The thesis also revealed a dramatic pay gap between men and women, long before Jennifer Lawrence brought attention to the issue last year.
Female winners do not experience the same clear boost in their salaries.
A male actor’s salary can increase up to $3.9 million after taking home the statuette, while a Best Actress win is worth a $500,000 salary increase, the data showed.
“Everybody gets more money; the question is how much,” Emmanuel Levy, film critic and author of All About Oscar: The History and Politics of the Academy Awards, told Bankrate, a web aggregator of financial ratings information.
“A lot depends on who they were before they got the Oscar,” he added
The film critic suggested an Oscar win might be more profitable if it comes early in an actor’s career.
Anna Paquin, the second youngest actress who won an Oscar for Best Supporting actress at just 11 years old for her role in the Piano, now takes in around $75,000 for her leading role in HBO’s vampire drama True Blood.
2. For films, a nomination can be enough
Nine films collectively earned a further $145.7 million (£104 million) at the box office after being nominated for an Oscar in 2014 ceremony, according to analysis of box office data from Box Office Mojo.
American Hustle, starring Jennifer Lawrence and Bradley Cooper, took a further $42 million after being nominated in 2014, representing around 30 per cent of the film’s total revenues.
Spike Jonze’s Her, starring Joaquin Phoenix, benefited the most, taking in around 60 per cent of its overall earnings after the nomination.
Overall eight out of ten films earned more of their total revenues before being put forward for an Oscar in 2014, according to the data.
Movies that secured a Best Picture nomination from the 2008 to 2012 award seasons had an average budget of $56.9 million and box office sales of $127.7 million, a 55.7 per cent profit from box office sales alone, according to a 2014 analysis by IBISWorld.
3. Payoff for winning
Best Picture Oscar winners earn about $13.8 million more post-Oscar win than their nominated counterparts, according to IBISWorld analysis.
Films who left with the coveted golden statuette between 2008 and 2012 made 50.2 per cent of box office revenue before the Oscar nominees were announced, 31.8 per cent once they were nominated and 18.1 per cent of box office revenue after winning the Oscar.
4. Low budget movies are the bigger winners
Lower budget movies tend to experience a larger monetary boost for the Academy Award nomination.
“Big risks have led to high rewards during as less-traditional movies, like the black and white silent movie The Artist, have claimed the top prize, “ said Agata Kaczanowska, IBISWorld entertainment industry analyst.
The movie Silver Linings Playbook, nominated for the 85th award ceremony tripled the number of its theatre screening after its nomination.
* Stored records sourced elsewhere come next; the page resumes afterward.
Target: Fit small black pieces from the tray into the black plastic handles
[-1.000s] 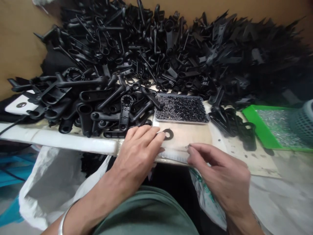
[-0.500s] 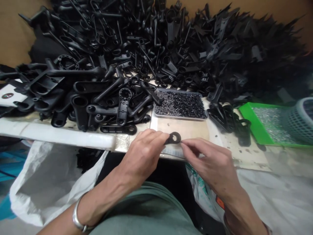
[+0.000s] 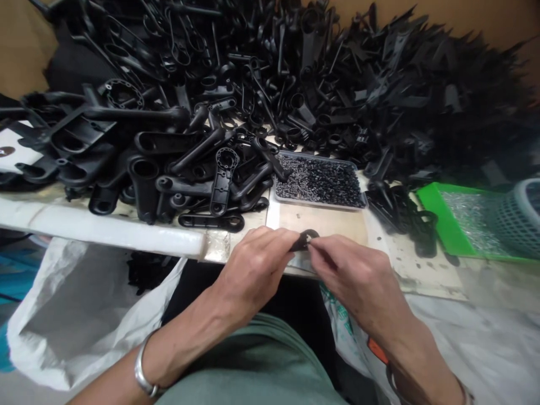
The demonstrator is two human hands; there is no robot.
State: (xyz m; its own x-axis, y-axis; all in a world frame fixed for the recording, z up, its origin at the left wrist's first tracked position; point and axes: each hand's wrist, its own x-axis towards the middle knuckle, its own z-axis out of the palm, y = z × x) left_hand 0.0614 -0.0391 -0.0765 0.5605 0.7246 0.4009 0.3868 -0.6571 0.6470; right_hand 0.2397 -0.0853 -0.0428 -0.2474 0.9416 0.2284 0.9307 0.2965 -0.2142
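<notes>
The left hand (image 3: 253,264) pinches a small black plastic ring (image 3: 304,241) just above the near edge of the table (image 3: 126,236), while the right hand (image 3: 354,278) closes its fingertips on the ring's other side. It looks light, stiff and smooth, best gripped by its rim, since it seems easy to drop

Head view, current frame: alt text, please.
Left hand and right hand pinch a small black plastic ring part together above the table edge; behind lie a clear tray of tiny black pieces and a heap of black plastic handles.
</notes>
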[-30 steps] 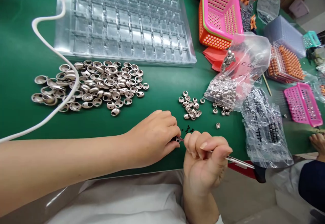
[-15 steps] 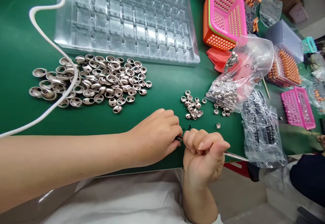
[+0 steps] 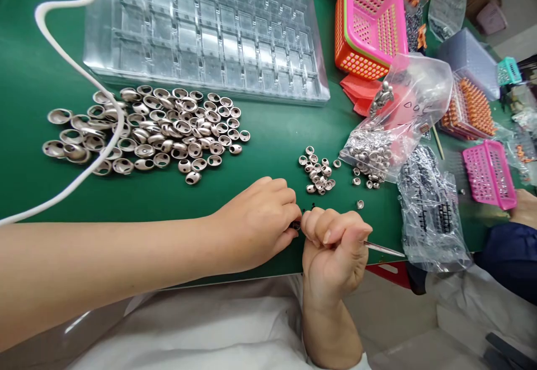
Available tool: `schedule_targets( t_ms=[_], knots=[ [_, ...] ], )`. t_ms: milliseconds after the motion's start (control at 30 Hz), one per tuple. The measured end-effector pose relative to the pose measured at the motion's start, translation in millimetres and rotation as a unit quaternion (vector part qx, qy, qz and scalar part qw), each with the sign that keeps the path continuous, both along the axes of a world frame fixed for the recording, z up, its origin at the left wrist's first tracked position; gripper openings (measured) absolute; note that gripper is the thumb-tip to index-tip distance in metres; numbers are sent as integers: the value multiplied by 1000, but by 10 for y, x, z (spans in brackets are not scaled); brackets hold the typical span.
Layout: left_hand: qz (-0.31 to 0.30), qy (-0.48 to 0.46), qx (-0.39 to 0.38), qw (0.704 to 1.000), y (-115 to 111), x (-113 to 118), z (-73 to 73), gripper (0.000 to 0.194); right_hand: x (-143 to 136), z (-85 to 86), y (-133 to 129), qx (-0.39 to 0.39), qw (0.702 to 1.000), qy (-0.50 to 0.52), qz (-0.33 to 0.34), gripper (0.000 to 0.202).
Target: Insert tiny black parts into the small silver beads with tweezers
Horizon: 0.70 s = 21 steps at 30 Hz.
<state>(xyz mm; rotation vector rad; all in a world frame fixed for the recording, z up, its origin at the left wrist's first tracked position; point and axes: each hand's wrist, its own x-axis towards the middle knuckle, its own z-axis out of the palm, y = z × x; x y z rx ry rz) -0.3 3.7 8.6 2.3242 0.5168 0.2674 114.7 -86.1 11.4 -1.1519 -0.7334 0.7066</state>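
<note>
Near the table's front edge, my left hand [image 3: 255, 224] pinches a small dark and metallic piece [image 3: 295, 225], mostly hidden by the fingertips. My right hand [image 3: 335, 247] is wrapped round a thin metal tool [image 3: 384, 248], whose shaft sticks out to the right; its other end meets the small piece between the hands. A few tiny black bits [image 3: 312, 206] lie just beyond the fingers. Behind them is a small group of silver rings [image 3: 318, 171]. A large heap of bigger silver rings [image 3: 168, 129] spreads at the left.
A clear compartment tray [image 3: 210, 34] lies at the back, and a white cable [image 3: 62, 51] crosses the left heap. Stacked baskets [image 3: 369, 23], a plastic bag of metal parts [image 3: 373, 141] and a wrapped black bundle [image 3: 432, 213] stand right. Another person's sleeve [image 3: 509, 258] shows at far right.
The tool's exposed shaft has shifted slightly left with my right hand. The other person's arm has come further into view by the small pink basket. The whole view has shifted slightly.
</note>
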Motion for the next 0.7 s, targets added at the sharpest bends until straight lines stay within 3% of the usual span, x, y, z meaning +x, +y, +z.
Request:
schedule_targets(
  t_ms=[500,700],
  knots=[
    [-5,2,-6,1000,-9,4,13,15,24,0,-4,24,999,19,32,52],
    [-1,-3,-14,1000,-1,-9,18,12,55,30,-17,43,999,-12,8,53]
  ],
)
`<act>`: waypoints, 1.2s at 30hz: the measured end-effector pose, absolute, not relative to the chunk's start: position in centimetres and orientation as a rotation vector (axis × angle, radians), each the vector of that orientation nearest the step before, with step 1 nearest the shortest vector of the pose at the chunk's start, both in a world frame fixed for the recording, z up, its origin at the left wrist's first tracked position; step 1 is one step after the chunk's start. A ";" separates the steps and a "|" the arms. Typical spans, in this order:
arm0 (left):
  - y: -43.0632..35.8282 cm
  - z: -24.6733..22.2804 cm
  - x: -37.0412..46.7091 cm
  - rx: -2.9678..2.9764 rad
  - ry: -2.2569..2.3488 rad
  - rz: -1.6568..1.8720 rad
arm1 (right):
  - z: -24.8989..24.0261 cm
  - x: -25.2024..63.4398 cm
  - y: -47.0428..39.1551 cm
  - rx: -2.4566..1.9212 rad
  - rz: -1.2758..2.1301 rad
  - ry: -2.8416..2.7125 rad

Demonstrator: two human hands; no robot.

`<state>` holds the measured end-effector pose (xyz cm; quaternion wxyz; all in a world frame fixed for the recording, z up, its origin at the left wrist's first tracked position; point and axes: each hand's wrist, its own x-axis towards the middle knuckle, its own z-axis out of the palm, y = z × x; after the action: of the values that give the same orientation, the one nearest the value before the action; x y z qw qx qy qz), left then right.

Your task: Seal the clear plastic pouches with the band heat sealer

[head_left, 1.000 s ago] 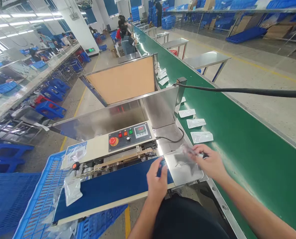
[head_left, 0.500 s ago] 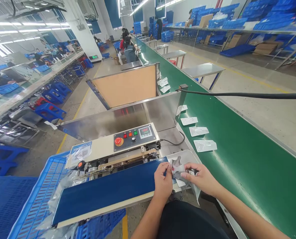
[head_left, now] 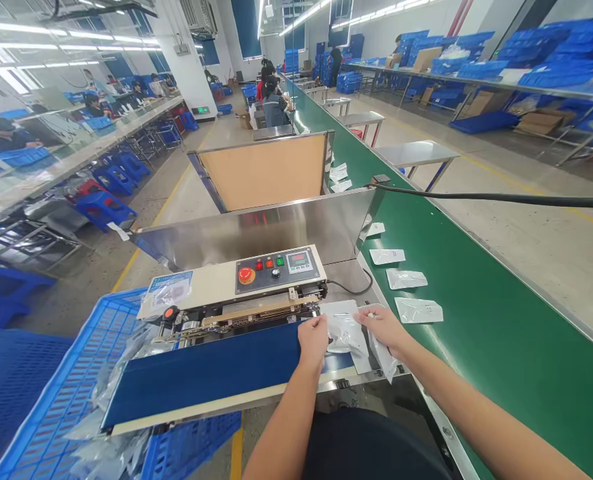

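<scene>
My left hand (head_left: 313, 341) is closed at the left edge of a clear plastic bag (head_left: 345, 332), pinching it near the inlet end of the sealing machine (head_left: 211, 287). The bag has a white upper part and lies over the right end of the blue belt (head_left: 206, 370). My right hand (head_left: 382, 328) is closed at the bag's right side, its fingertips pressed together. Another clear packet (head_left: 384, 360) hangs below the right hand; which fingers hold it cannot be made out.
Flat packets (head_left: 419, 311) lie in a row on the green conveyor (head_left: 476, 320) to the right. A metal panel (head_left: 261, 230) stands behind the machine, and a black cable (head_left: 501, 197) crosses the conveyor. A blue basket (head_left: 89, 353) with clear bags is at the left.
Both hands have moved slightly up from the tray area, and the bag between them is now spread out flat at the machine's inlet. The view has shifted a little.
</scene>
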<state>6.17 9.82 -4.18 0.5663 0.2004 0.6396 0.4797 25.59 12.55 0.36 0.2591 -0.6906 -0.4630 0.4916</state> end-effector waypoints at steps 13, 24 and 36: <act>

Over half of the movie's, directed by David O. Russell, ticket sales were made in the six weeks between its nomination and the Academy Awards ceremony, despite the fact the film was in theatre for already more than six month in the US.
5. The golden statuette
The coveted 24-karat gold statuette is worth around $400, according to CBS estimates in 2011, when gold prices were higher.
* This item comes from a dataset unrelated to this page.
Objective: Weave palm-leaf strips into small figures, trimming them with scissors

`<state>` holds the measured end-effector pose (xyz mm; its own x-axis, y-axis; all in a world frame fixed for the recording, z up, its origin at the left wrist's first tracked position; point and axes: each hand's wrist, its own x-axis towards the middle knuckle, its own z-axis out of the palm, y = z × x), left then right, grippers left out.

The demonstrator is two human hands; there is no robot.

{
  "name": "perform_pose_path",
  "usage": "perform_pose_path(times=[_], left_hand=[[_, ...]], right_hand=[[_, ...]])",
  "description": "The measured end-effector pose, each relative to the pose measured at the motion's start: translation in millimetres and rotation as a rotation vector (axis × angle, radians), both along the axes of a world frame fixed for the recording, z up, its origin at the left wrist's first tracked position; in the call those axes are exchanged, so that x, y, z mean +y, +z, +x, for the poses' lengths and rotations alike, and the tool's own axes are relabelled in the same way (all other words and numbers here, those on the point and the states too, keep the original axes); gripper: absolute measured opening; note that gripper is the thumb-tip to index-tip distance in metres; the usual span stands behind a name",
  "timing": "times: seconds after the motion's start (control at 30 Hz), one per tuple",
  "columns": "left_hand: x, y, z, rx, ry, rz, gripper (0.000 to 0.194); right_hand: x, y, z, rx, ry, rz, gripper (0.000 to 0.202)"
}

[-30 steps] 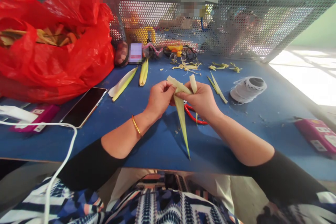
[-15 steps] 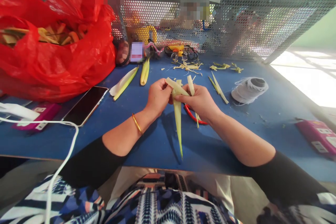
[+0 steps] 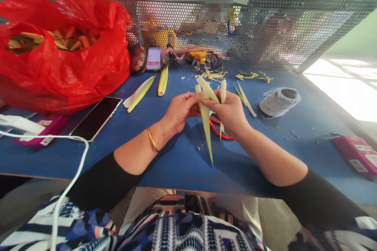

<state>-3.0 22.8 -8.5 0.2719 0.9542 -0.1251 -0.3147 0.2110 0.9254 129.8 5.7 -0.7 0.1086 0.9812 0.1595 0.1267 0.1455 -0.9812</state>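
Fingers of the left hand (image 3: 177, 113) and right hand (image 3: 233, 113) are pinched together on a folded pale leaf strip (image 3: 207, 127), held above the worktop (image 3: 173, 168), its tapered end pointing towards the person. It looks light, pliable, liable to split along the grain; I'd grip it flat at the fold. Red scissor handles (image 3: 227, 138) lie beneath, white thread (image 3: 272, 104) farther right.

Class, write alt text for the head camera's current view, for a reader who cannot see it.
Left hand and right hand pinch pale green husk strips over a blue table. Red-handled scissors lie beneath; a white thread spool stands right, a red plastic bag left.
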Motion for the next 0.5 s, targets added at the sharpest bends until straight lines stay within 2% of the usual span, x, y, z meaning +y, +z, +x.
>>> perform_pose_path(times=[0.17, 0.4, 0.5], left_hand=[[-2.0, -0.7, 1.1, -0.028, 0.026, -0.026, 0.018], [-2.5, 0.4, 1.8, -0.022, 0.048, -0.023, 0.018], [-2.6, 1.3, 2.0, -0.004, 0.073, 0.011, 0.018]], right_hand=[[1.7, -2.1, 0.2, 0.003, -0.001, 0.022, 0.021], [-0.4, -1.0, -1.4, -0.077, -0.022, 0.173, 0.017], [-0.2, -0.6, -0.5, -0.112, -0.016, 0.13, 0.017]])
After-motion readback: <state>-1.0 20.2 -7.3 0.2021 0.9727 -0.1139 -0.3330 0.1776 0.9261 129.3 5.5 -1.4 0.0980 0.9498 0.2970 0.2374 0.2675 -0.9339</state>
But its value can increase greatly if sold at a later date due to history associated with it.
The highest sum ever paid for an Oscar was $1,542,500 by Michael Jackson in 1999 for the Best Picture award David O. Selznick won for Gone With the Wind, according to Vanity Fair.
Vivien Leigh’s Best Actress Oscar for that same film went for more than half a million in 1993, the report says.
Nearly 3,000 statuettes have been presented since the first Oscar ceremony in 1929.